Structural bone damage of RA has been assessed using radiographs, magnetic resonance imaging (MRI) and more recently high resolution peripheral quantitative computed tomography (HR-pQCT). In contrast, techniques to quantify muscle properties are still under development. For the diagnosis of RC, advanced muscle and fat imaging is required. 85% of RA subjects have normal BMI [6] because the muscle loss is often compensated by fatty infiltration, resulting in normal body weight. Thus, the sole use of BMI for the diagnosis of RC is misleading.

It has been suggested [7, 8] that the increased fatty infiltration may be one factor to explain the discrepancy of age related decreases between muscle mass and volume in healthy subjects [9]. In addition, adipose tissue is a source of pro-inflammatory cytokines, which triggers inflammatory responses [10, 11], an important observation with potentially high clinical relevance not only in RA but also in psoriatic arthritis (PsA) and psoriasis (Pso). Similar to RA, PsA is also characterized by inflammation of the synovial tissue, which ultimately results in bone, cartilage and muscle damage.
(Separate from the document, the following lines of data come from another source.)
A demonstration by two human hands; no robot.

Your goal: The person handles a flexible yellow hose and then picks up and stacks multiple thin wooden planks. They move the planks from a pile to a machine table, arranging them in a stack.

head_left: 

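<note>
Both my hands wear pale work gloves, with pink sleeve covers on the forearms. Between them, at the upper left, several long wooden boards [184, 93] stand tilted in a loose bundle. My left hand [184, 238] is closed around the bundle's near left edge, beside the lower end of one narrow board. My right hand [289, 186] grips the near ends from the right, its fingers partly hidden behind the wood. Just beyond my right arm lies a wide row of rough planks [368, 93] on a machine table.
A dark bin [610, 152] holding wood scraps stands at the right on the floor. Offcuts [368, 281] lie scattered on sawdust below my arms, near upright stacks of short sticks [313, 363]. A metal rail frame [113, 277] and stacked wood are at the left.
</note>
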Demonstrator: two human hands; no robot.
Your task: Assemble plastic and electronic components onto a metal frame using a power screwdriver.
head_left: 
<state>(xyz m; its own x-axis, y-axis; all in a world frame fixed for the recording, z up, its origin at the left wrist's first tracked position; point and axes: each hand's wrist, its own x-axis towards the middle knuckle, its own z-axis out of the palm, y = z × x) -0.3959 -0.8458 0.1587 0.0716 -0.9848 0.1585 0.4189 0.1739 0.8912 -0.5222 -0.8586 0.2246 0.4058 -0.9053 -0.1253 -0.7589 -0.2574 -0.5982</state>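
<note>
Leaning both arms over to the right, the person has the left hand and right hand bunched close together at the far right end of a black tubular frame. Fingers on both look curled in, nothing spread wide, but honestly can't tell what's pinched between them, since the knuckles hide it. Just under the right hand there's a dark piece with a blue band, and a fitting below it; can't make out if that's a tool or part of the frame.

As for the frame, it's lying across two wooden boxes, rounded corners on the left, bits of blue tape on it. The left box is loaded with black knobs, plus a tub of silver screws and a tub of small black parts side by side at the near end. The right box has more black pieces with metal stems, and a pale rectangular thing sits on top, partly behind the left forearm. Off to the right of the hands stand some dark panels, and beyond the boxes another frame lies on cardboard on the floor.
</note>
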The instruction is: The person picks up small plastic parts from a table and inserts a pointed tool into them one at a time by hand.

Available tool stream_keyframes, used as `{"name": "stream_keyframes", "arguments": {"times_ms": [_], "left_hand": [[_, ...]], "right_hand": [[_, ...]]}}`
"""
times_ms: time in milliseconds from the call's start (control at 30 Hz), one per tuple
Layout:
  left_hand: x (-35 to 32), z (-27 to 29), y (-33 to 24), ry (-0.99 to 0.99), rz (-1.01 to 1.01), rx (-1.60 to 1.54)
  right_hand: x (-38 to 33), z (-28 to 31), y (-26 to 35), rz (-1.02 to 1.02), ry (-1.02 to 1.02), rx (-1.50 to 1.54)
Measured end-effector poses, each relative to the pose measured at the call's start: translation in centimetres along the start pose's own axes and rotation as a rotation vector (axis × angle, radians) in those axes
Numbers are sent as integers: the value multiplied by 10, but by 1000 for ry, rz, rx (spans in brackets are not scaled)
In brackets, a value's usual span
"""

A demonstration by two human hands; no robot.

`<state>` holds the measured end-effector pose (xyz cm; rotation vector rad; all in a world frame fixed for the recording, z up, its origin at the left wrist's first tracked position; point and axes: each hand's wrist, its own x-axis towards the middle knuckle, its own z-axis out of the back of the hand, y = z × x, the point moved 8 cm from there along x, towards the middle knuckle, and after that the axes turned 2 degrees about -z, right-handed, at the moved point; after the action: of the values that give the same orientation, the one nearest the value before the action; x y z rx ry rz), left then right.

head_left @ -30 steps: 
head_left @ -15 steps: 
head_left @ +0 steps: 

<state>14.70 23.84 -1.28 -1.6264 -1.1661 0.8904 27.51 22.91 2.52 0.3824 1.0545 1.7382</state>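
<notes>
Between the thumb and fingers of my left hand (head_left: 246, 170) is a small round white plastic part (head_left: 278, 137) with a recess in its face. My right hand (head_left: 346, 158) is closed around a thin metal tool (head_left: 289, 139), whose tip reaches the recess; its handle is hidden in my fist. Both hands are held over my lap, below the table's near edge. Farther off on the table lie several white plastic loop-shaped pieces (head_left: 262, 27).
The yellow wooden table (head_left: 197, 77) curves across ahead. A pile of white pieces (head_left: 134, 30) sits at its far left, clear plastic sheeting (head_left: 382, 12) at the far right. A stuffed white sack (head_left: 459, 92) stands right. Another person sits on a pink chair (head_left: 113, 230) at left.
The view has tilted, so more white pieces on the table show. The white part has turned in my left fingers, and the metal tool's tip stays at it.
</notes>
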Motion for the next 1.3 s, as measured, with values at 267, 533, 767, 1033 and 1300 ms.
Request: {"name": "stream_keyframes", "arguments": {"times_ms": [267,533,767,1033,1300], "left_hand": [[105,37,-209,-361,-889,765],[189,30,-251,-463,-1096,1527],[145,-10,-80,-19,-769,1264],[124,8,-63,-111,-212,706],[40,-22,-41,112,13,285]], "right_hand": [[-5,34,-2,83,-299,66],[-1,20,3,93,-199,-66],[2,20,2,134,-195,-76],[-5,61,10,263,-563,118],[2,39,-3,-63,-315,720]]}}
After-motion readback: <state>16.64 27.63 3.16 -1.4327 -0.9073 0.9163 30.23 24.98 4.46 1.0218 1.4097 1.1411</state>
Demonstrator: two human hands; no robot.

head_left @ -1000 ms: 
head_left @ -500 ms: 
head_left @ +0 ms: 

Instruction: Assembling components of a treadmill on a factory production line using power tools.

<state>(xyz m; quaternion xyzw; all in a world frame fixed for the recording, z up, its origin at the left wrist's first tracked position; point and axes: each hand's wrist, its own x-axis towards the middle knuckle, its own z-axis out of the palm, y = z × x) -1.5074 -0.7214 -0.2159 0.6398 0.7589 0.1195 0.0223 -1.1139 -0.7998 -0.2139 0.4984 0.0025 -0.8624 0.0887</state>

However, the production and secretion of pro-inflammatory cytokines is lower than in RA [12, 13], which may explain why PsA is usually less destructive. Pso mainly affects the skin, but subclinical joint inflammation has also been reported [14, 15]. Nevertheless, to the best of our knowledge, no major impact of Pso on muscle has been reported so far.

This study specifically addresses the assessment of hand muscle volume and composition in patients with rheumatoid, psoriatic arthritis and psoriasis using standard clinical and Dixon MRI sequences. The primary study aim was to compare hand muscle volume among the three diseases, independent of age and BMI. Additionally, preliminary results of a hand fat volume assessment were included. For the purpose of this study, psoriasis patients were used as controls.


Patient details

In this study we used existing MRI scans of the dominant hand of 330 ambulatory care patients diagnosed with RA, PsA or Pso, from the Department of Medicine 3 of the University of Erlangen-Nuremberg. Apart from the disease there were no additional inclusion or exclusion criteria. BMI data was available from 206 patients. This subset will be denoted as SBMI.

MR imaging

Routine MRI Scans were performed with a 1.5-Tesla MRI system (MAGNETOM Aera, Siemens Healthcare GmbH, Erlangen, Germany). Subjects were positioned in prone position with head first. For signal reception, a hand/wrist radiofrequency 16-channel coil was used. The standard clinical MR protocol included several sequences from which a fat suppressed T1w TSE was selected for analysis. More recently, a T2w Dixon TSE sequence has been added to the clinical protocol. The specifications of the two sequences used for this study are summarized in Table 1.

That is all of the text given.